Retype every line from the start of the data down to and including the line with "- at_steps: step". Skip the pictures.

**Exercise data:**
________________________________________
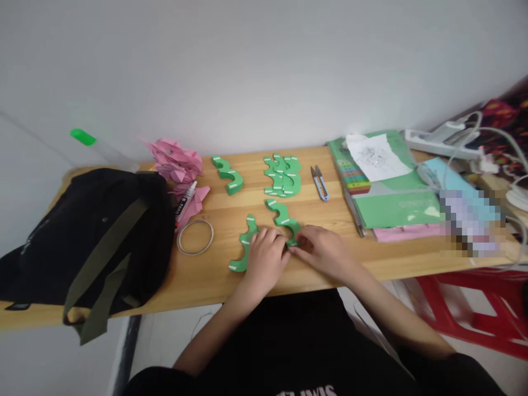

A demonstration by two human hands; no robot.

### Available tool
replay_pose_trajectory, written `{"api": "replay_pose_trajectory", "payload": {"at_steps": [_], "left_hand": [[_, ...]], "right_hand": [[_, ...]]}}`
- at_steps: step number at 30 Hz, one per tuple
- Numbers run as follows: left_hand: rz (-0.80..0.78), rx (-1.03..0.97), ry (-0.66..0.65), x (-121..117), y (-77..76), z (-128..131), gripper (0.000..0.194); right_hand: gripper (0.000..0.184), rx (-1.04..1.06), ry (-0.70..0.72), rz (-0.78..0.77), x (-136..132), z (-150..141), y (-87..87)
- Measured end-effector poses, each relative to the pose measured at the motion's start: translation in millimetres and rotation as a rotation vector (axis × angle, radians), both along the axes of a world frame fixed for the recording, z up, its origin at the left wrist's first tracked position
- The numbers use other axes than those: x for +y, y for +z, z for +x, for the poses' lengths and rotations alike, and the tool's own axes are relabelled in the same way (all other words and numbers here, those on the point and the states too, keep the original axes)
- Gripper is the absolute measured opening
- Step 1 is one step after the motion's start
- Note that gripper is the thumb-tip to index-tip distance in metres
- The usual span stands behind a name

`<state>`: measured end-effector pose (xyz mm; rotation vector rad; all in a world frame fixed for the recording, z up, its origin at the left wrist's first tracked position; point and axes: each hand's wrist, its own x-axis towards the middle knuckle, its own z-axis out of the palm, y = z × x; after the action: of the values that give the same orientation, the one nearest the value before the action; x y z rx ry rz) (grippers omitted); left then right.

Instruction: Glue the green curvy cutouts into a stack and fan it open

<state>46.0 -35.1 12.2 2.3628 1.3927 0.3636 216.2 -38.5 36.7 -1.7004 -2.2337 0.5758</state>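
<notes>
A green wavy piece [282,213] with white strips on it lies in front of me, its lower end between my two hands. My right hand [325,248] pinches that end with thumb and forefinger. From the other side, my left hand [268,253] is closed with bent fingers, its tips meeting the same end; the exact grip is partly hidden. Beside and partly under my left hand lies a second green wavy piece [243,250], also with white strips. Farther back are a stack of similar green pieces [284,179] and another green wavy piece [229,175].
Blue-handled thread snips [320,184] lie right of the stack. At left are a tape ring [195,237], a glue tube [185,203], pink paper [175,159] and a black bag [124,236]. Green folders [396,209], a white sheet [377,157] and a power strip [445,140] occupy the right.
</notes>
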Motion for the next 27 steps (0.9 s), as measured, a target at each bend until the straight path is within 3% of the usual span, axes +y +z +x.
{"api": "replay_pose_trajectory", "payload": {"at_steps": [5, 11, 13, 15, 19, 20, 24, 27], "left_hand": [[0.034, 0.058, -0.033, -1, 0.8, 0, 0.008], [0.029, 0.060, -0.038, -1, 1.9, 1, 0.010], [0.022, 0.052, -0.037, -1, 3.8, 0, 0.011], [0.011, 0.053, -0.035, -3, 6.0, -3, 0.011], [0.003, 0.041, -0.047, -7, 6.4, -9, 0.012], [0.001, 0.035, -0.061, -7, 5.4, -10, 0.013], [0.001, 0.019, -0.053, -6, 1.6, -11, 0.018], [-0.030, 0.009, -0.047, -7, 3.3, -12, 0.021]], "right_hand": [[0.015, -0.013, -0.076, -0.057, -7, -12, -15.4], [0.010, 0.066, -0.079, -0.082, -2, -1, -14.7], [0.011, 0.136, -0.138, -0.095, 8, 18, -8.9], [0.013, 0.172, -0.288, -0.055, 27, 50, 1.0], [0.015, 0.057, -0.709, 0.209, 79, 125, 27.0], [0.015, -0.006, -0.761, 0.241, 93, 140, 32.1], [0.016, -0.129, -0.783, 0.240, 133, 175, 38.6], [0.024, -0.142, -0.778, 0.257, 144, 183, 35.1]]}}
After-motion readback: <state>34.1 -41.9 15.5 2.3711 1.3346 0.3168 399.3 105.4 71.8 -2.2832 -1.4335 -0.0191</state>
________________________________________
**Response to this task:**
A demonstration by two human hands; no robot.

### Available tool
replay_pose_trajectory, written `{"api": "replay_pose_trajectory", "payload": {"at_steps": [_], "left_hand": [[_, ...]], "right_hand": [[_, ...]]}}`
- at_steps: step number at 30 Hz, one per tuple

No more work is needed on this answer.